エコラベルが付いている商品を買うことは、海洋汚染を防ぐ上では重要な取り組みです。エコラベルとは、適切な漁業管理と水産資源の利用ができており、その中で持続可能な環境に配慮した漁獲あるいは養殖された水産物であることを表すマークです。https://www.jfa.maff.go.jp/j/kikaku/budget/attach/pdf/suishin-6.pdf

これらが貼ってある水産物を購入することで、適切な方法で漁業を行う人々が潤うことになり、より多くの漁業者がエコラベルの認定を受けた適切な漁業を行うことに繋がります。これによって、海洋環境を守ることができるのです。

海岸や河川のごみ拾い

海岸や河川には、漂着ごみや不法投棄されたごみが沢山あります。これらを放置すると海洋に流れ出し、海洋ごみとして海洋汚染を引き起こします。そうなる前に、ごみを拾うことで海洋への流出を防ぐことができます。

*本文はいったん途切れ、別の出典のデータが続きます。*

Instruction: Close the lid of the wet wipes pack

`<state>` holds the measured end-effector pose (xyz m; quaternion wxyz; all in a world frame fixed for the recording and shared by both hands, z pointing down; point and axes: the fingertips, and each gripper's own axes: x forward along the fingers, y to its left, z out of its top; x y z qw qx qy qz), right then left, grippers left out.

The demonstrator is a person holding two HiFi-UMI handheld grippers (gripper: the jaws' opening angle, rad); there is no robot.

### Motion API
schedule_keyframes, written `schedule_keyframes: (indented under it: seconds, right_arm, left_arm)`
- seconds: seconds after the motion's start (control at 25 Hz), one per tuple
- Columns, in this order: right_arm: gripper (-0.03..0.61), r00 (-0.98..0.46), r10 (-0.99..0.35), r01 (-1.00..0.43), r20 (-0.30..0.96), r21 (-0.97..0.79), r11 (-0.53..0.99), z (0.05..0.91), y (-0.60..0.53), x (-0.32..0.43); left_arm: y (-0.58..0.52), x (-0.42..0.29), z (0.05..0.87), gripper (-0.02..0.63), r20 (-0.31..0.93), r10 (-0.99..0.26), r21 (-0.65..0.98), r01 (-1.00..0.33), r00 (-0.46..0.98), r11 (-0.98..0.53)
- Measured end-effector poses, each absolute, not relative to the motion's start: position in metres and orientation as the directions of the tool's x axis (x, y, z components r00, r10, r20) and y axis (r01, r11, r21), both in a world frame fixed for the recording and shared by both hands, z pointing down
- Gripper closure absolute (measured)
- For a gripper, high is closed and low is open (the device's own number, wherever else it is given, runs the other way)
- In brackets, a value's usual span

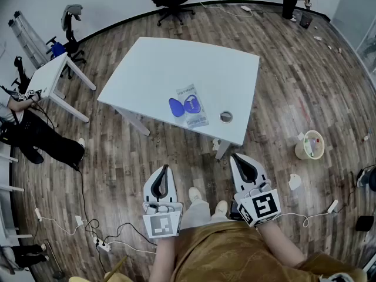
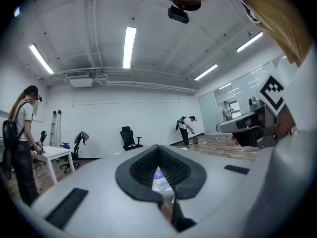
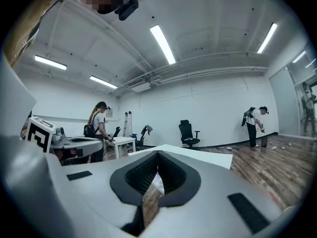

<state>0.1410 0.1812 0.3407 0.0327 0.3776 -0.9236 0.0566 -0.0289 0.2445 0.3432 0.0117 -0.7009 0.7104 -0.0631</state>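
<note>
Well back from the white surface point(image 1: 194, 63), the left tool point(image 1: 165, 169) and right tool point(image 1: 234, 157) hang pinched together, empty. At frame centre lies the wet wipes pack point(image 1: 194, 117), probably light and soft; its stiffer blue lid point(image 1: 176, 107), flipped open, looks the place to press.

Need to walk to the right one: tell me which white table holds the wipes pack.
The bigger table straight ahead, wet wipes pack near its front edge; the small table at left shows none.

2 grippers point(image 1: 165, 170) point(image 1: 235, 158), 1 wipes pack point(image 1: 191, 106), 2 tables point(image 1: 194, 63) point(image 1: 56, 72) (white)
</note>
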Motion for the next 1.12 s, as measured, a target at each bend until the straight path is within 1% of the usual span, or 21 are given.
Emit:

1人で行うこともできますが、その量はあまりにも膨大であるため、ボランティアなどの清掃活動に参加することが良いと思います。そのような活動に参加し、また活動に参加したことを周りに広めていくことで清掃活動をする人が増えれば、海岸や河川のごみも減らすことも可能になります。

ごみを出さないようにすることでエコ活動

そもそもごみを出さないようにするということももちろん大切です。特にプラスチックごみは大量に出ており、海洋汚染の原因となっています。これらを防ぐために個人でできることは、マイバッグを持参し、ビニール袋をもらわないようにする、マイボトル・マイ箸を使う、詰め替え用ボトルを使う、海・川・山などでのレジャーではしっかりごみを持ち帰るなどです。こういったエコ活動を行うことでごみを減らすことができます。

「海の豊かさを守ろう」

海は私たち人間にとってなくてはならない存在です。水産物を獲ることができるだけでなく、私たちが住む環境を守ってくれているのも海なのです。海洋汚染を防ぐためには、私たち1人ひとりが問題に向き合い、取り組んでいかなくてなりません。かけがえのない海を守るためにも今からできることを1つずつ取り組んでいきたいです。